* Source data *
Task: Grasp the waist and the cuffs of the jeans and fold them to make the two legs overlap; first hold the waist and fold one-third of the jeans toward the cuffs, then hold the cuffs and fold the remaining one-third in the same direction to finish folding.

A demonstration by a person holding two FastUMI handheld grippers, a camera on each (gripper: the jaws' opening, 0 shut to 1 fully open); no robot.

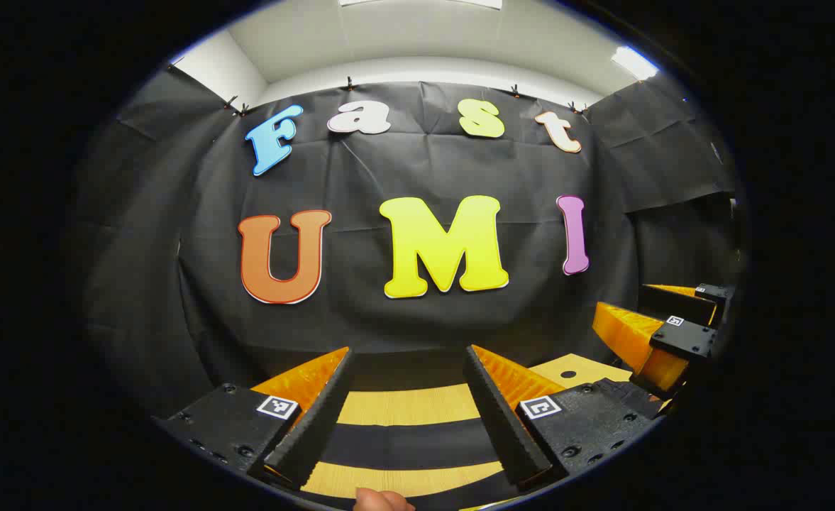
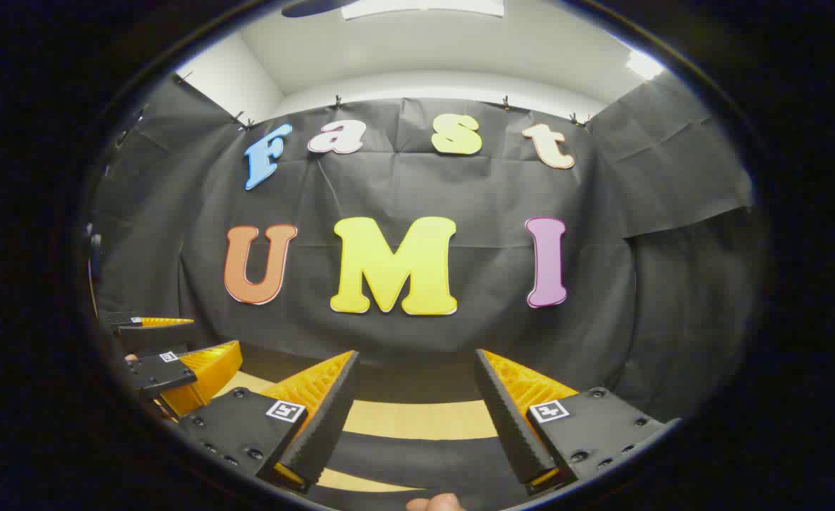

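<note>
Both cameras ride low over a wooden table [image 1: 406,406], level and facing the booth's black cloth wall [image 1: 417,312] square on — near it, perhaps. Side by side, each catches the other: the right gripper [image 1: 662,323] at the left view's right edge, the left gripper [image 2: 165,348] at the right view's left edge.

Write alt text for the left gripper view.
The left gripper is held open and empty above a wooden table with dark bands across it, facing the black cloth wall. The right gripper shows at right.
</note>
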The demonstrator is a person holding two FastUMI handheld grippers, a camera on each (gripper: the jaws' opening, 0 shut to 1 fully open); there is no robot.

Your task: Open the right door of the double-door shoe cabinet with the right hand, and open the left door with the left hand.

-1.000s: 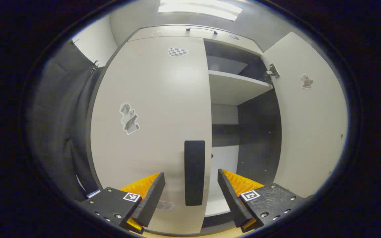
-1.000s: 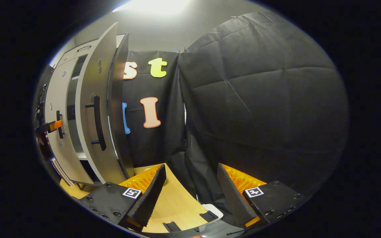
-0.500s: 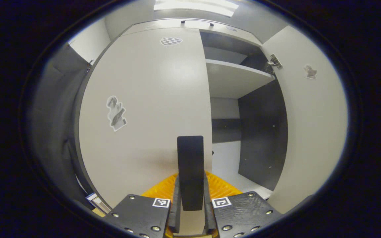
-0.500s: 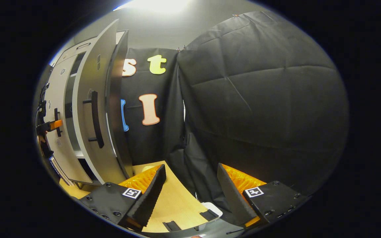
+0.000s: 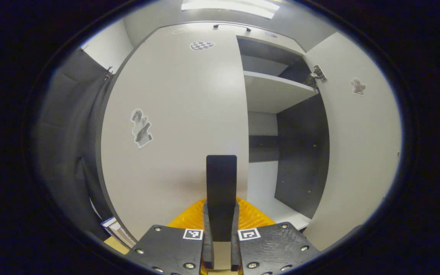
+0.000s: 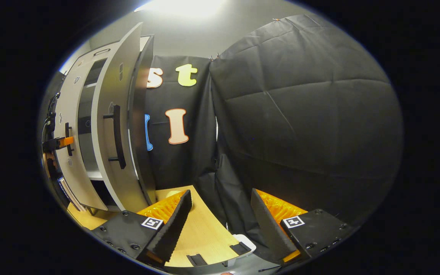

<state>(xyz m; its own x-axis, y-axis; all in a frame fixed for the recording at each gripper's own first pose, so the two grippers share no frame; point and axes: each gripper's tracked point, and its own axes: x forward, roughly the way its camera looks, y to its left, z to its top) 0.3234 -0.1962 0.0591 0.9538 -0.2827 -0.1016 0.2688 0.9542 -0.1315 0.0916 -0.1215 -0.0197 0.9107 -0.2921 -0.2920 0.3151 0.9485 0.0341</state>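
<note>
Pale grey shoe cabinet (image 5: 189, 114) fills the left gripper view: left door (image 5: 181, 126) looks shut or nearly so, w/ a checkered sticker (image 5: 202, 45) near its top edge & a figure sticker (image 5: 141, 128) toward its left edge. Left gripper (image 5: 221, 225) is clamped on the left door's black handle (image 5: 221, 179), both fingers pressed to its sides near the lower end, handle upright btwn them, close to the door's right edge. Right door (image 5: 357, 145) stands swung open at the right, hinge (image 5: 318, 72) near its top inner corner, small sticker (image 5: 357, 86) on its inner face. Inside: a light shelf (image 5: 273, 91) up high, dark side panel (image 5: 300, 152), pale floor below. In the right gripper view the cabinet sits at the far left, right door (image 6: 111, 126) open w/ its black bar handle (image 6: 117, 135) facing out; left gripper (image 6: 60, 142) shows far off on the left door's handle (image 6: 67, 138). Right gripper (image 6: 220, 221) has its fingers spread wide apart, gripping nothing, hanging over the wooden desk (image 6: 201, 233) near its front edge, well apart from the cabinet; black cloth wall (image 6: 300, 114) behind. A white object (image 6: 243, 244) lies at the desk's near edge; can't tell what it is.
</note>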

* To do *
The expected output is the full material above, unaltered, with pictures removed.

* Exercise solution *
Task: Grasp the waist and the cuffs of the jeans and fold them to make the two legs overlap; first hold the waist and fold one-third of the jeans toward the cuffs, then hold the cuffs and fold the remaining one-third in the same direction to finish folding.

A demonstration by a person holding two FastUMI handheld grippers, a camera on each (gripper: the jaws' opening, 0 shut to 1 fully open); no robot.


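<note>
Both cameras ride low over a wooden table [image 1: 406,406], level and facing the booth's black cloth wall [image 1: 417,312] square on — near it, perhaps. Side by side, each catches the other: the right gripper [image 1: 662,323] at the left view's right edge, the left gripper [image 2: 165,348] at the right view's left edge.

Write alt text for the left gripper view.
The left gripper is held open and empty above a wooden table with dark bands across it, facing the black cloth wall. The right gripper shows at right.
</note>
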The demonstrator is a person holding two FastUMI handheld grippers, a camera on each (gripper: the jaws' opening, 0 shut to 1 fully open); there is no robot.

Your task: Open the right door of the double-door shoe cabinet with the right hand, and open the left door with the left hand.

-1.000s: 
-1.000s: 
-0.500s: 
-0.500s: 
+0.000s: 
+0.000s: 

<state>(xyz m; its own x-axis, y-axis; all in a frame fixed for the recording at each gripper's own first pose, so the two grippers share no frame; point and axes: each gripper's tracked point, and its own axes: x forward, roughly the way its camera looks, y to its left, z to its top) 0.3234 -0.1962 0.0591 0.9538 -0.2827 -0.1016 0.2688 0.9542 -0.1315 0.0916 -0.1215 -0.0197 0.9107 -0.2921 -0.2920 0.3151 0.9485 0.0341</state>
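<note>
Pale grey shoe cabinet (image 5: 189, 114) fills the left gripper view: left door (image 5: 181, 126) looks shut or nearly so, w/ a checkered sticker (image 5: 202, 45) near its top edge & a figure sticker (image 5: 141, 128) toward its left edge. Left gripper (image 5: 221, 225) is clamped on the left door's black handle (image 5: 221, 179), both fingers pressed to its sides near the lower end, handle upright btwn them, close to the door's right edge. Right door (image 5: 357, 145) stands swung open at the right, hinge (image 5: 318, 72) near its top inner corner, small sticker (image 5: 357, 86) on its inner face. Inside: a light shelf (image 5: 273, 91) up high, dark side panel (image 5: 300, 152), pale floor below. In the right gripper view the cabinet sits at the far left, right door (image 6: 111, 126) open w/ its black bar handle (image 6: 117, 135) facing out; left gripper (image 6: 60, 142) shows far off on the left door's handle (image 6: 67, 138). Right gripper (image 6: 220, 221) has its fingers spread wide apart, gripping nothing, hanging over the wooden desk (image 6: 201, 233) near its front edge, well apart from the cabinet; black cloth wall (image 6: 300, 114) behind. A white object (image 6: 243, 244) lies at the desk's near edge; can't tell what it is.
</note>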

This answer leaves nothing further to address.